Добравшись до селения Сан-Себастьян, вместо деревянного форта и трех десятков крытых соломой хижин они застают пожарище. Моряки голодны, а отчаявшийся нерешительный Энсисо никому не внушает доверия — нет в нем командирской жилки. Он вступает в перепалку с Писарро, который хочет отправить людей на шлюпках к Испанскому острову.
В драматических перипетиях, типичных для авантюрных завоевательных походов, когда обстоятельства требуют импровизации, решимостью естественного и неоспоримого вождя выделяется вчерашний слепой бродяга, Васко Нуньес де Бальбоа. Дело в том, что он никак не хочет возвращаться на Испанский остров, где он наделал столько долгов, к тому же он хорошо помнит эти края по первому пребыванию на Твердой Земле с капитаном Родриго де Бастидосом десять лет тому назад. Он уговорил две сотни моряков двинуться с ним вдоль реки Дарьен, на западном берегу залива Ураба, потому что там, выше по течению, подальше от моря, простирается плодородная долина. Но, черт побери, этой прекрасной долиной владеет касик Семако, и вместо журчания воды и пения птиц их встречают индейские копья и стрелы. Уже в первой стычке с индейцами Нуньес де Бальбоа проявляет храбрость, сам бросается в атаку, подбадривает других, подавая им пример. На поле боя он доказывает морякам, возможно, и самому себе тоже, что родился лидером. Они успевают захватить поселение, не потеряв ни одного человека, после чего в честь Девы Марии, к которой Нуньес де Бальбоа взывал во время битвы, торжественно нарекают его Санта-Мария-ла-Антигуа дель Дарьен.

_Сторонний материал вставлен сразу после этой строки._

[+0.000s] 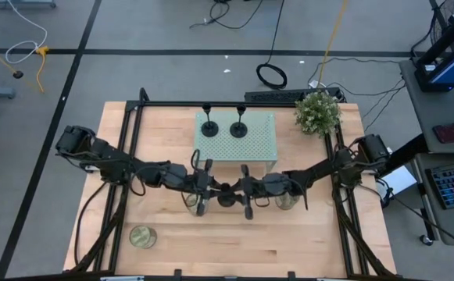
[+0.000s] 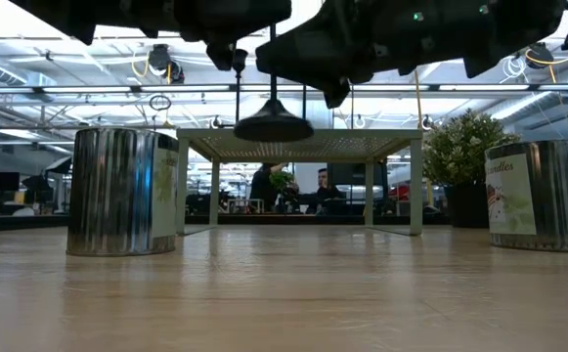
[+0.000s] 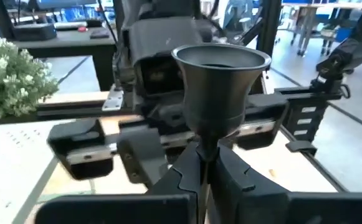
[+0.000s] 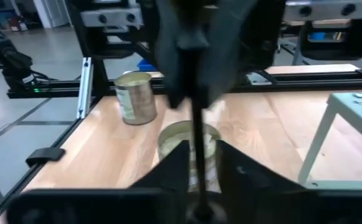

Земля действительно плодородная, индейское племя касика Семако оказывается покорным и идет на сотрудничество, и двести колонистов основывают первый кастильский город на территории Нового Континента. Путем аккламации Нуньеса де Бальбоа выбирают градоначальником, а в это время адвокат Энсисо и морской капитан Франсиско Писарро с горсткой моряков возвращаются в цивилизованный мир.